We’re All Kevin Smiths Now

By | March 7, 2010

(This is a copy of my Loose Wire Sevice column, produced for newspapers and other print publications. Hence the lack of links.)

A few weeks ago a gentleman of, by his own account, more than average girth was thrown off a Southwest Air flight between Oakland and Burbank.

Unfortunately for the airline this was no ordinary gentleman but Kevin Smith, director of such classics as Clerks and Zack and Miri Make a Porno, and, perhaps more importantly, a man conversant with social media.

As he was unceremoniously removed from the flight because he was a “customer of size” and therefore a safety risk, he turned to twitter to vent his spleen.

The resulting fracas was what we in the nerdy world call a twitter storm. That is, one person is able to leverage the power of social networks to make a much bigger noise than would otherwise be the case.

Some commentators have suggested this is a new kind of customer: “a new kind of uglry customer who isn’t always right but insists on his right to share his feelings with us and his right to be heard”, as one Singaporean travel industry insider put it.

Of course, this isn’t the case. There have always been Kevin Smiths, it’s just they have not been able to convey their disquiet so effectively. Now they have, at their fingertips, the ability to express and disseminate their feelings.

I’m a Kevin Smith. We’re all Kevin Smiths. We’re all capable of knowing when we’ve been discriminated against—not, in this case, because of his girth but because he was not told before he got on the plane, or when he bought his ticket, that he wouldn’t be able to fly.

We’re all Kevin Smiths, and we’ve all got the tools of Kevin Smith. Perhaps not the colorful turns of phrase, but the means.

Now I’m not blaming Southwest here, at least at the corporate level. Actually they did all the standard things to try to put out this blaze.

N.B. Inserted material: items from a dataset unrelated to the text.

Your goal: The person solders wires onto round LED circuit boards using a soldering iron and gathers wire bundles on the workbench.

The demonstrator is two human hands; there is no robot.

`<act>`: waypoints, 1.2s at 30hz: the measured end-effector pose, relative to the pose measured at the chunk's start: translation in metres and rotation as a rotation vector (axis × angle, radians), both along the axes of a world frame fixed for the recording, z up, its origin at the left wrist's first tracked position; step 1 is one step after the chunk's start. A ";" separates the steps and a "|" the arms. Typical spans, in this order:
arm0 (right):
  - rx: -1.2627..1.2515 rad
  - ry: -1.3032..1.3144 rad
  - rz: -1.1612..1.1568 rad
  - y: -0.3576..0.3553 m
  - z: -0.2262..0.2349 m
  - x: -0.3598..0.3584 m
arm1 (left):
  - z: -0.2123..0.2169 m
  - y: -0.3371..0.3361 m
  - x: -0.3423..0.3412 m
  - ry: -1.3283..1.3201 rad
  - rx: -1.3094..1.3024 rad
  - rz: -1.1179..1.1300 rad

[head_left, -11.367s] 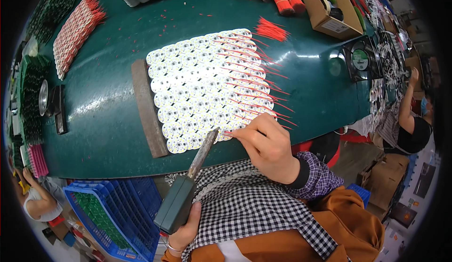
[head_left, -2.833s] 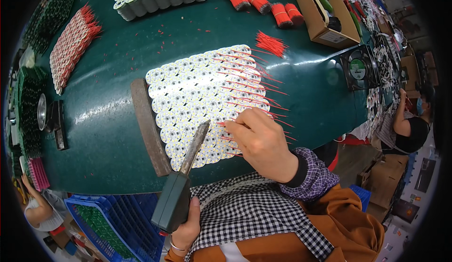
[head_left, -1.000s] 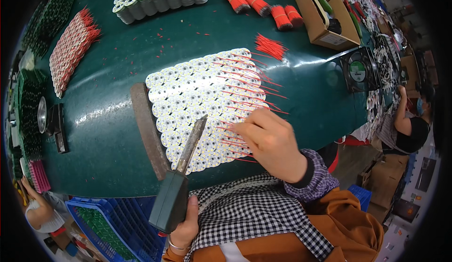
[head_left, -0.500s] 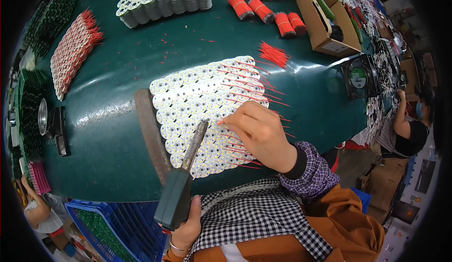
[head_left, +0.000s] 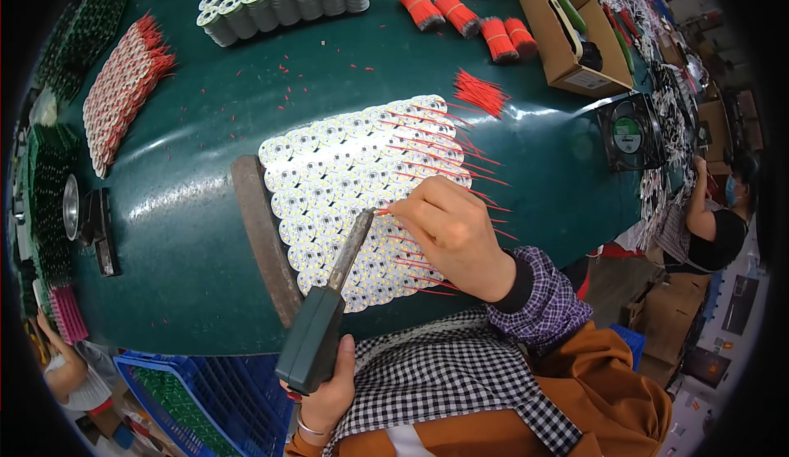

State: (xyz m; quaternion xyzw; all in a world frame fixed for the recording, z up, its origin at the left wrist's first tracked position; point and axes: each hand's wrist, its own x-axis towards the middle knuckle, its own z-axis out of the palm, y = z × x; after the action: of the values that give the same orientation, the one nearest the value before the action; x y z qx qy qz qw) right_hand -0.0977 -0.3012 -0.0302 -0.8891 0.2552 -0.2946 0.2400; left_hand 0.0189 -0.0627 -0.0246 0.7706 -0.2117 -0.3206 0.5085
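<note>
My left hand [head_left: 330,379] is wrapped round the dark green handle of a soldering gun [head_left: 316,334]. Its metal tip reaches up to the fingertips of my right hand [head_left: 452,231], over a sheet of round white LED circuit boards [head_left: 329,182]. Between thumb and finger, my right hand pinches a thin red wire [head_left: 381,211], most of it hidden by the hand. Tip and wire end meet at one of the boards, as far as I can see. Other red wires [head_left: 481,172] stick out to the right from the boards along that side.
A rusty metal bar [head_left: 265,239] lies against the sheet's left edge. Loose red wires [head_left: 481,93] lie beyond it, near wire bundles [head_left: 457,15], a cardboard box [head_left: 588,79] and a black fan [head_left: 629,132]. Stacked round boards [head_left: 283,5] stand at the back; a blue crate [head_left: 205,399] is below left.
The soldering gun has moved slightly right and up, so its tip now meets the wire end at my right fingertips. My right hand has stayed nearly still.
</note>
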 end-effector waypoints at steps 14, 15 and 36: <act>-0.002 0.003 0.001 0.000 0.000 0.000 | -0.012 0.013 0.000 -0.126 -0.149 -0.097; -0.004 0.006 0.001 0.001 0.000 0.000 | -0.013 0.014 0.000 -0.102 -0.239 -0.067; -0.042 0.016 0.030 0.001 -0.004 -0.002 | -0.017 0.008 0.004 -0.251 -0.096 -0.218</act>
State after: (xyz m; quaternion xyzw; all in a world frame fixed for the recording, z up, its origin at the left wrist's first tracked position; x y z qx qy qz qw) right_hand -0.0997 -0.3002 -0.0339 -0.9000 0.2373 -0.2891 0.2236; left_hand 0.0233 -0.0548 -0.0421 0.7518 -0.3708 -0.2645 0.4767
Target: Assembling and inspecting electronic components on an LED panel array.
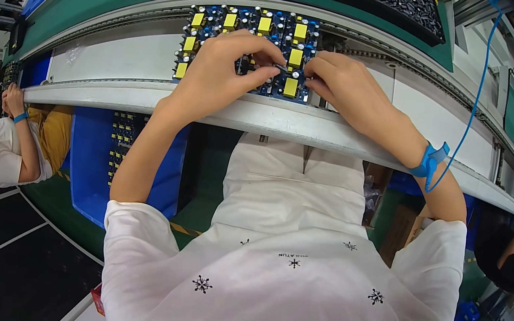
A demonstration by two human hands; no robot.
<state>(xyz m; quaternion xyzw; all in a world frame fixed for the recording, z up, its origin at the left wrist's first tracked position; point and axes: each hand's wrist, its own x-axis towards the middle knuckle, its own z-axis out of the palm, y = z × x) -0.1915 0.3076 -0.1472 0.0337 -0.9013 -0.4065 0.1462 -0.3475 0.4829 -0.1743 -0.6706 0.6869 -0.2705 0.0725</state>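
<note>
A panel of blue circuit boards (280,26) with yellow block-shaped parts and small cylindrical components lies on the rail conveyor in front of me. Over its middle, my left hand (230,63) is closed in a pinch, thumb and forefinger meeting on a small dark component (281,68). At the panel's right edge my right hand (351,87) has its fingertips pressed together close to the boards. Whatever those fingers may hold is too small to make out. A blue wrist strap (430,161) with a cord circles my right wrist.
Beyond the conveyor, black trays (385,12) hold many small dark components. The conveyor's pale front rail (315,126) runs under my forearms. A blue bin (87,162) with more boards stands below left. A blue cord (481,81) hangs at right. Co-workers (10,147) sit on both sides.
</note>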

They tried to reach him by email, by phone, and then publicly by twitter, to apologize.

They blogged about it, about their policy and the lessons learned.

But their failure was to understand that information travels much faster now. So in the crucial hours—no, minutes—after Kevin Smith was dumped off the flight there was a chance to turn all this around.

It didn’t happen. Either those overseeing the Twitter feed didn’t see it coming, or they were at dinner, or they had to escalate the matter. Whatever happened, there was a chance to stop the storm before it had left the building.

In this new world, minutes count.

People in the leisure industry would do well to draw different conclusions than perhaps they are.

The temptation is to label Kevin Smith a noisesome celebrity and thereby both give him star treatment and to treat him as an unusual case.

He’s not. He’s a star, true, and he’s got a strong following, both online and offline. But his diatribe is just as likely to be echoed by others—indeed, the anger his supporters felt is as much to do with a sense of injustice as of having their hero treated shoddily.

In the old days we could write a letter to the CEO, or complain to the cabin crew, or write a letter to the local paper. Most of us wouldn’t bother.

But now we can. We can tweet about it, Facebook it, blog about it. It may not always snowball but it’s there, out there for millions of other people to find, indefinitely.

In other words: Not only do we have the means to vent our spleen, but we have access to everyone else’s vented spleen. No longer are we the lone eccentric to be tolerated or ignored, bought off with a $100 voucher or a free pass to the poolside barbeque.

We are validated.

So no, Kevin Smith is not the new kind of ugly customer. He’s everyman: He’s a customer who not only knows what he wants but knows that he’s not alone in wanting it. And that he can find a way of getting satisfaction in the most public way possible if he feels his rights are violated.

Not exactly good news for those companies that would rather we kept quiet or were bought off. But good news for those of us who have bitten our tongue and kept mum one too many times.

One thought on “We’re All Kevin Smiths Now

  1. Matt Buckley-Golder

    In my opinion, this is an example of where Twitter totally fails.

    People are coming to Kevin Smith’s defence not because of an analysis of the situation, and not because of whether or not they understand what happened, but because they are Kevin Smith fans.

    The reporting of this issue is incredibly one-sided. This might be because of the silence of the airline, but you can’t ignore the fact that Kevin Smith is a consistently rude and profane person and it’s not unreasonable to think that he may have escalated a situation in a direction that would have had him thrown off the plane for other reasons, even if it did start with something to do with his weight.

    As for the impact… what happened to United because of that guy who went on YouTube because his guitar got broken, anyway?